Les auteurs décrivent une méthode pour mesurer l’activation des fonctions effectrices Fc-médiée par les anticorps qui ciblent l’hémagglutinine du virus influenza. Ce test peut également être adapté afin d’évaluer la capacité des anticorps monoclonaux ou polyclonaux sérums ciblant d’autres glycoprotéines de surface virales à provoquer l’immunité induite par le Fc.

Abstract

Les anticorps jouent un rôle crucial dans la réponse immunitaire innée et adaptative contre des pathogènes viraux par le biais de leurs domaines de liaison de l’antigène et Fc-régions de couplage. Ici, nous décrivons comment mesurer l’activation du Fc fonctions effectrices par anticorps monoclonal ciblant l’hémagglutinine de virus de la grippe à l’aide d’une lignée de cellules Jurkat génétiquement modifiée exprimant une activation de type Fc 1-FcγR. à l’aide de cette méthode, la contribution des interactions spécifiques de Fc-FcγR conférés par immunoglobulines peut être déterminée à l’aide d’un test in vitro .

Introduction

L’immunité prévue par le vaccin contre la grippe saisonnière a traditionnellement été évaluée par l’hemagglutination inhibition (HI) test1, qui mesure la présence d’anticorps qui ciblent le site de liaison du récepteur de l’hémagglutinine. Ces anticorps HI-active peuvent conférer une immunité stérilisante, mais sont généralement étroites dans leur largeur de protection, en accordant l’immunité à seulement un peu select souches du virus grippal. L’isolement et la caractérisation d’anticorps monoclonaux largement qui reconnaissent l’hémagglutinine (HA) suggèrent que le développement d’un vaccin antigrippal universel est à portée de main2,3,4, 5 , 6 , 7 , 8. l’un des objectifs majeurs d’un vaccin antigrippal universel est d’induire une réponse anticorps forte vers les régions conservées de la grippe virus9,10,11,12 , 13 , 14 , 15 , 16. globalement réactifs anticorps qui reconnaissent ces épitopes conservés, composé de neutralisants et non neutralisants anticorps17,18, auraient dû être divulgués d’exiger des interactions Fc-FcγR pour optimal protection in vivo et mettre en évidence la contribution de l’immunité à médiation Fc à l’immuno-réaction globale à l’influenza virus19,20.
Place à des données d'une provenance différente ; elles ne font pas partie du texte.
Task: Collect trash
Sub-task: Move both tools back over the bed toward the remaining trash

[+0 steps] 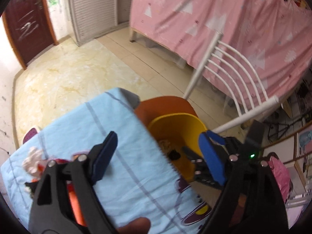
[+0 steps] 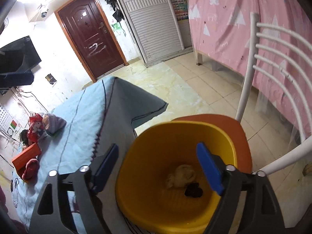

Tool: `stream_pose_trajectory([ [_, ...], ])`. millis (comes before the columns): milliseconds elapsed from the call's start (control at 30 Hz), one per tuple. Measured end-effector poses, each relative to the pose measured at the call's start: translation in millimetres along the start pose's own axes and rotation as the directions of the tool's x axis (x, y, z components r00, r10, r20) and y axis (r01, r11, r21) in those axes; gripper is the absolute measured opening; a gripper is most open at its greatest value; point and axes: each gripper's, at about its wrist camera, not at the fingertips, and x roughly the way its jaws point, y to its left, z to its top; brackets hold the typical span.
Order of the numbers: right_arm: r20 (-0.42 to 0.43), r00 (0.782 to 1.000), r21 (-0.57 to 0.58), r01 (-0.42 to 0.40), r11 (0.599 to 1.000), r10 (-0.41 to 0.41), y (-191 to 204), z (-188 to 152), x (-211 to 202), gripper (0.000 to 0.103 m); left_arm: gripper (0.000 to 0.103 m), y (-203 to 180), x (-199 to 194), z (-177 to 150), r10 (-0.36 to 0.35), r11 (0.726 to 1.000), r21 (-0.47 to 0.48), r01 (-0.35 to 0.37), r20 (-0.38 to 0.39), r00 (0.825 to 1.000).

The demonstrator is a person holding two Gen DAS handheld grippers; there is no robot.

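Note:
A yellow bin (image 2: 156, 156) stands on the orange seat of a white chair (image 2: 241, 134). Inside lie a crumpled beige wad (image 2: 182, 176) and a small black scrap (image 2: 194, 189). My right gripper (image 2: 158, 167) is open and empty, hovering over the bin's mouth. My left gripper (image 1: 158, 158) is open and empty above the table's right edge, with the bin (image 1: 175, 128) just beyond. The right gripper's black frame (image 1: 206, 173) shows in the left wrist view at the bin. On the light blue tablecloth (image 2: 81, 120) lie more scraps: a red wrapper (image 2: 36, 128), a grey-brown wad (image 2: 53, 124) and an orange box (image 2: 26, 157).
The white chair back (image 2: 276, 62) rises right of the bin. A pink curtain (image 1: 224, 19) hangs behind it. A dark red door (image 2: 91, 35) and a white louvred cabinet (image 2: 154, 23) stand at the far wall. Tiled floor (image 1: 78, 68) lies beyond the table.

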Motion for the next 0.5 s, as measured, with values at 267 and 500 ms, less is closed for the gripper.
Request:
stream_pose_trajectory([
  [267,0.049,0.998,-0.079,-0.035,0.996,0.039,47.2,17.7,-17.4,0.082,0.081,60.7,-44.2,-18.1,0.085,0.994,-0.077,-0.08,0.062,0.994],
  [500,0.034,0.993,-0.187,-0.103,0.977,0.111,110.9,33.5,-11.1,0.082,0.081,109.0,-66.3,-39.6,0.163,0.979,-0.137,-0.153,0.063,0.985],
])
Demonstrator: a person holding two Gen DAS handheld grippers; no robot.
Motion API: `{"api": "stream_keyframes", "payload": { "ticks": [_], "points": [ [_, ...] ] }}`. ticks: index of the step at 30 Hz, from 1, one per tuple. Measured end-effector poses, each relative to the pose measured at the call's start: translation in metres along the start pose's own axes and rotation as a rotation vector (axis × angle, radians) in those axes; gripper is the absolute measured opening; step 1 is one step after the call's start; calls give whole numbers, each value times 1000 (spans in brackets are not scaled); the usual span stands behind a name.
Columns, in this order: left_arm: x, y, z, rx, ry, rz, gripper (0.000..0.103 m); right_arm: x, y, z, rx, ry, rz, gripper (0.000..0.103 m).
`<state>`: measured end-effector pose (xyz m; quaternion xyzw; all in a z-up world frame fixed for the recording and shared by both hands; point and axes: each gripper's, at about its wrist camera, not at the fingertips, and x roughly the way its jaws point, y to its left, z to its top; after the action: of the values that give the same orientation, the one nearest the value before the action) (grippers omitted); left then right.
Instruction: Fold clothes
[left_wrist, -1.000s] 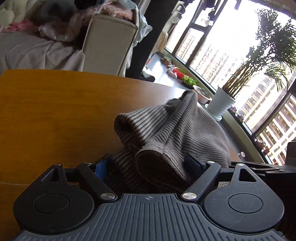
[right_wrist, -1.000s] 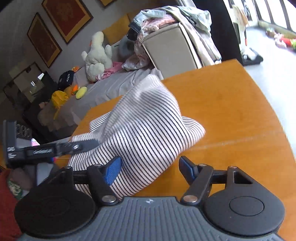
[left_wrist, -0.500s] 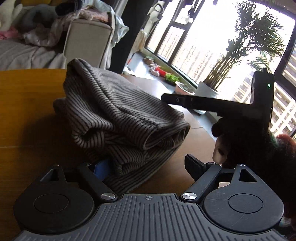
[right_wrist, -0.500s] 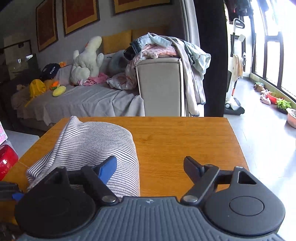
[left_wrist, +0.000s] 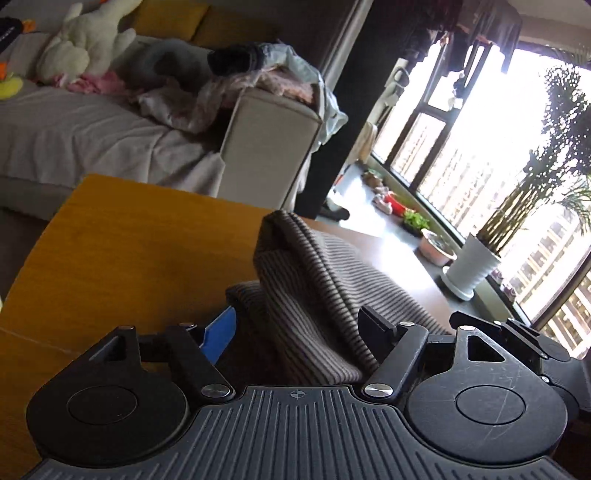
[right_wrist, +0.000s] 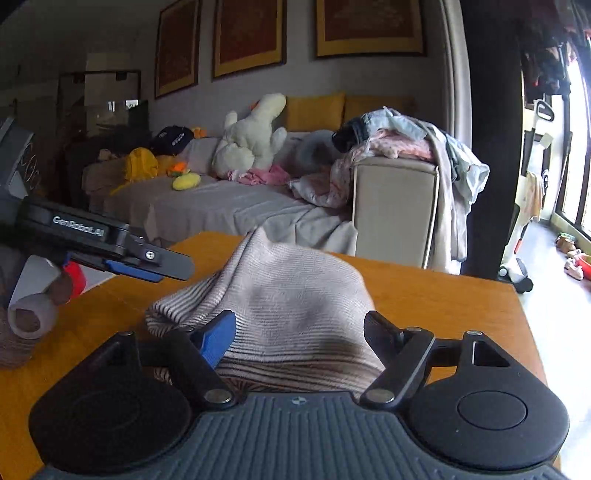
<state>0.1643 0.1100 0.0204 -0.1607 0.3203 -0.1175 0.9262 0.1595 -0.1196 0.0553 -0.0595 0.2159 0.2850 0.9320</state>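
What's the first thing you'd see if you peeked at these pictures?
A bunched-up striped sweater humped on the orange wooden table, with the right gripper open around its near edge. Behind it, a big white plush toy sits on the grey sofa.

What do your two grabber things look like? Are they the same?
Nearly twins! The black plastic left gripper and black plastic right gripper each have a ribbed dark grey body, two round black discs, silver screws and angled jaws, one with a bright blue pad. The left one's side carries white "GenRobot.AI" lettering.
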Motion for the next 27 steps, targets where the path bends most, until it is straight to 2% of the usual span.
{"api": "stream_keyframes", "payload": {
  "ticks": [1,3,5,7,8,12,17,21,25,27],
  "points": [
    [10,0,-4,8,29,7,67,8,2,-6,-1,20,-2,78],
    [25,1,-13,5,76,3,64,11,0,-11,-17,31,-4,79],
    [28,1,-19,-3,91,-28,62,8,-6,-14,-18,44,5,79],
    [27,-3,-25,-1,102,-66,53,2,-13,-15,-10,63,16,79],
    [27,-7,-28,-2,114,-89,53,-1,-14,-17,-12,70,16,79],
    [23,-24,-50,40,135,-137,53,-14,-17,-23,-38,93,15,79],
    [12,-25,-65,11,183,-198,56,-29,-16,-32,-49,89,-3,80],
    [-1,-22,-75,42,169,-146,62,-39,-10,-30,-43,69,-23,81],
    [-2,-8,-70,8,151,-115,68,-54,-9,-27,-7,37,-4,81],
    [-1,-5,-68,0,147,-105,70,-51,-5,-36,-17,69,-1,82]
  ]
}}
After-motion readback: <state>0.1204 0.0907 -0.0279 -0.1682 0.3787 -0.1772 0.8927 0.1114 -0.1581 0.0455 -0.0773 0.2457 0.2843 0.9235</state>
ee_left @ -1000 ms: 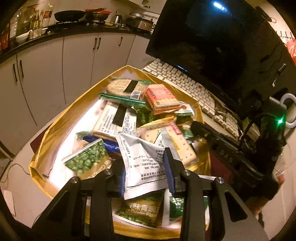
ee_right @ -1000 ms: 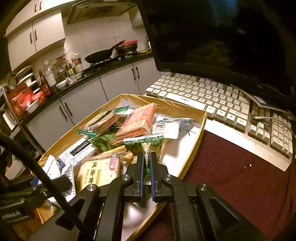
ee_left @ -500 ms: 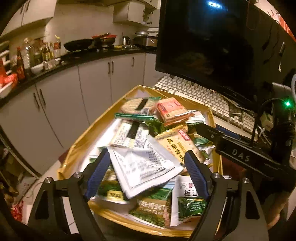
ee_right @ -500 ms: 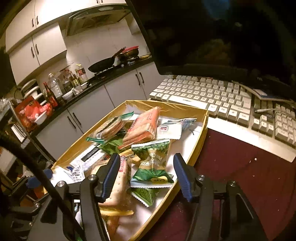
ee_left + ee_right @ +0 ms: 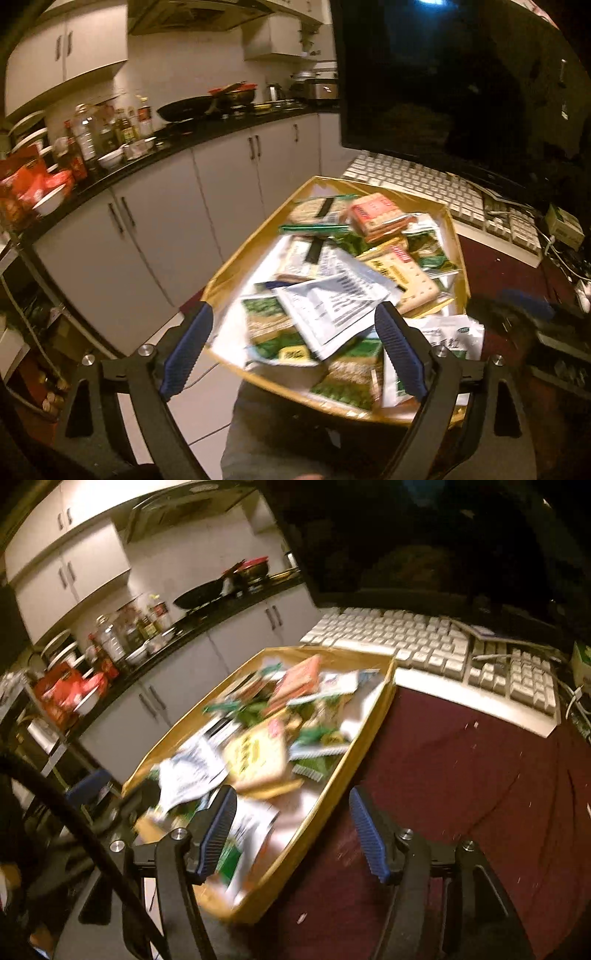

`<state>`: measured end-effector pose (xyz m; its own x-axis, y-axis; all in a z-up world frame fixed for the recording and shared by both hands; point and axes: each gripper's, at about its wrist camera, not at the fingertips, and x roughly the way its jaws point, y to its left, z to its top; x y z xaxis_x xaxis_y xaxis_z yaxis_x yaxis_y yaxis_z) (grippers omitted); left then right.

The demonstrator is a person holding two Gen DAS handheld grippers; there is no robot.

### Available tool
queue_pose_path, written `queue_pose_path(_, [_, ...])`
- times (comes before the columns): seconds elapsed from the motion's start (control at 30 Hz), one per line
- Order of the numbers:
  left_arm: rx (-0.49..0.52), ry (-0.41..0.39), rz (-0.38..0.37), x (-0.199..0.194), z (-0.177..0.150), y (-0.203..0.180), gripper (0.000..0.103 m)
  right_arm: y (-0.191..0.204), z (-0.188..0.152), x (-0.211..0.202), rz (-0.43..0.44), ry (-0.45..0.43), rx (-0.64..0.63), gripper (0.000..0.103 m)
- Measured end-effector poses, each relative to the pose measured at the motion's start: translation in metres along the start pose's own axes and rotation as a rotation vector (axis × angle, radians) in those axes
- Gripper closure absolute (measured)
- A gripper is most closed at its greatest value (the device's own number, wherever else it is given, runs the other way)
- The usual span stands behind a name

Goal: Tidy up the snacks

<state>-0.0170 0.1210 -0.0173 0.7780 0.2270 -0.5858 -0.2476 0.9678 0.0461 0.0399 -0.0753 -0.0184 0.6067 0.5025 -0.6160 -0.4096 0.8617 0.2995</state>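
A gold tray (image 5: 246,258) (image 5: 372,728) holds a loose heap of snack packets. On top lie a white printed packet (image 5: 332,308), a yellow cracker pack (image 5: 404,275) (image 5: 258,753), an orange-red biscuit pack (image 5: 373,214) (image 5: 299,679) and green pea packets (image 5: 273,332). My left gripper (image 5: 291,309) hovers at the tray's near end, its jaws opening wide, touching nothing; the white packet lies in the tray beyond them. My right gripper (image 5: 291,794) stands open over the tray's near right corner, straddling the rim, with nothing held. Both views are motion-blurred.
The tray sits on a maroon cloth (image 5: 461,775). A white keyboard (image 5: 424,184) (image 5: 424,642) lies behind it under a dark monitor (image 5: 443,74). White kitchen cabinets (image 5: 166,229) and a black counter with bottles and pans (image 5: 184,110) stand to the left.
The left gripper let go of the white packet and the right gripper let go of a green packet; both opened and drew back and up from the heap.
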Motion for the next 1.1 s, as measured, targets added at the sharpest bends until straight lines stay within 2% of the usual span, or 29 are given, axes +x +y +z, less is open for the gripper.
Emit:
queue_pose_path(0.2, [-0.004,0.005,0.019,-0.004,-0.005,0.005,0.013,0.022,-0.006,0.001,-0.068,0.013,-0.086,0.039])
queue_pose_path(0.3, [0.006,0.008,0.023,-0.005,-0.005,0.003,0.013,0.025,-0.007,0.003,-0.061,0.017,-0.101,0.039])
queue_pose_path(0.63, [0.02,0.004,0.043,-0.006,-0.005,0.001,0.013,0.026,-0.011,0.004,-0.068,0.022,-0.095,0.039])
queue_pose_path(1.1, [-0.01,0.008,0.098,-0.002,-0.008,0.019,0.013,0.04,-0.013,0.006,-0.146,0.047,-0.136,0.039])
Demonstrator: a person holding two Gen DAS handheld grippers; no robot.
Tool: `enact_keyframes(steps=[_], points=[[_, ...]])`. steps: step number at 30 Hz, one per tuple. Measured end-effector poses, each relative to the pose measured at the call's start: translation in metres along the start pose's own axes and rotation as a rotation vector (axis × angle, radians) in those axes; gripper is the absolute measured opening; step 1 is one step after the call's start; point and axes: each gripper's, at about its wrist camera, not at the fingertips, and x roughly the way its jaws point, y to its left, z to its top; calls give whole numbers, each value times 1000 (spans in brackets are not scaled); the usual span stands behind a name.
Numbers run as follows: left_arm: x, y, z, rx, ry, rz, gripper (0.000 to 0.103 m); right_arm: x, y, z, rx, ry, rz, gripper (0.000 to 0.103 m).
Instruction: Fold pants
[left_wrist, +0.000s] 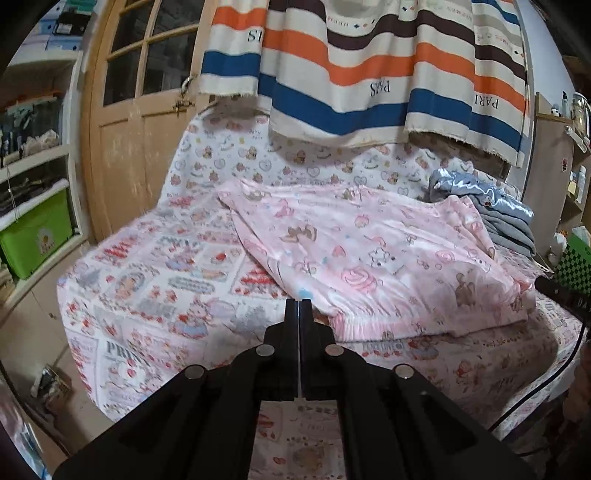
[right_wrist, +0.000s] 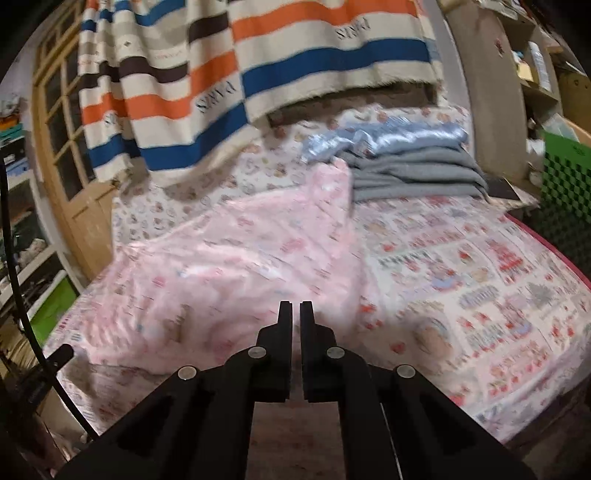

Corrélats de protection sont essentiels dans l’évaluation de l’immunité aux infections. Ces mesures permettent des scientifiques et cliniciens estimer l’efficacité des vaccins, l’importance des données et la durée du traitement. Le seul corrélat établi de protection contre l’infection par le virus grippal est essai d’inhibition de l’hémagglutination. Un titre de 01:40 est associé à une réduction de 50 % du risque de maladie1,21 – et reflète la présence d’anticorps inhibant l’agglutination en ciblant le récepteur liaison site situé sur la tête globulaire de l’AP. Toutefois, il convient également de noter que les lymphocytes-T peuvent être un meilleur corrélat de protection contre l’infection par le virus de grippe chez les personnes âgées. Fait intéressant, un récent rapport suggère que l’inhibition de l’activité neuraminidase peut-être être un meilleur prédicteur de l’immunité grippe22. Heureusement, typique en vitro tests comme les tests d’inhibition de neutralisation ou de la neuraminidase peuvent mesurer les anticorps propres à tige ou neuraminidase HA. La plupart de ces dosages classiques en vitro , cependant, seulement prend en compte la fonction de la région de liaison de l’antigène de l’anticorps et ne mesure pas le rôle de la région Fc. En outre, la contribution des anticorps non neutralisants qui protègent via Fc récepteur engagement in vivo ne sont pas dépistés17,18. Afin de mesurer la protection conférée par les anticorps qui stimulent l’immunité à médiation Fc comme la cytotoxicité de cellule dépendante médiée par anticorps (ADCC), il faut un dosage fiable in vitro .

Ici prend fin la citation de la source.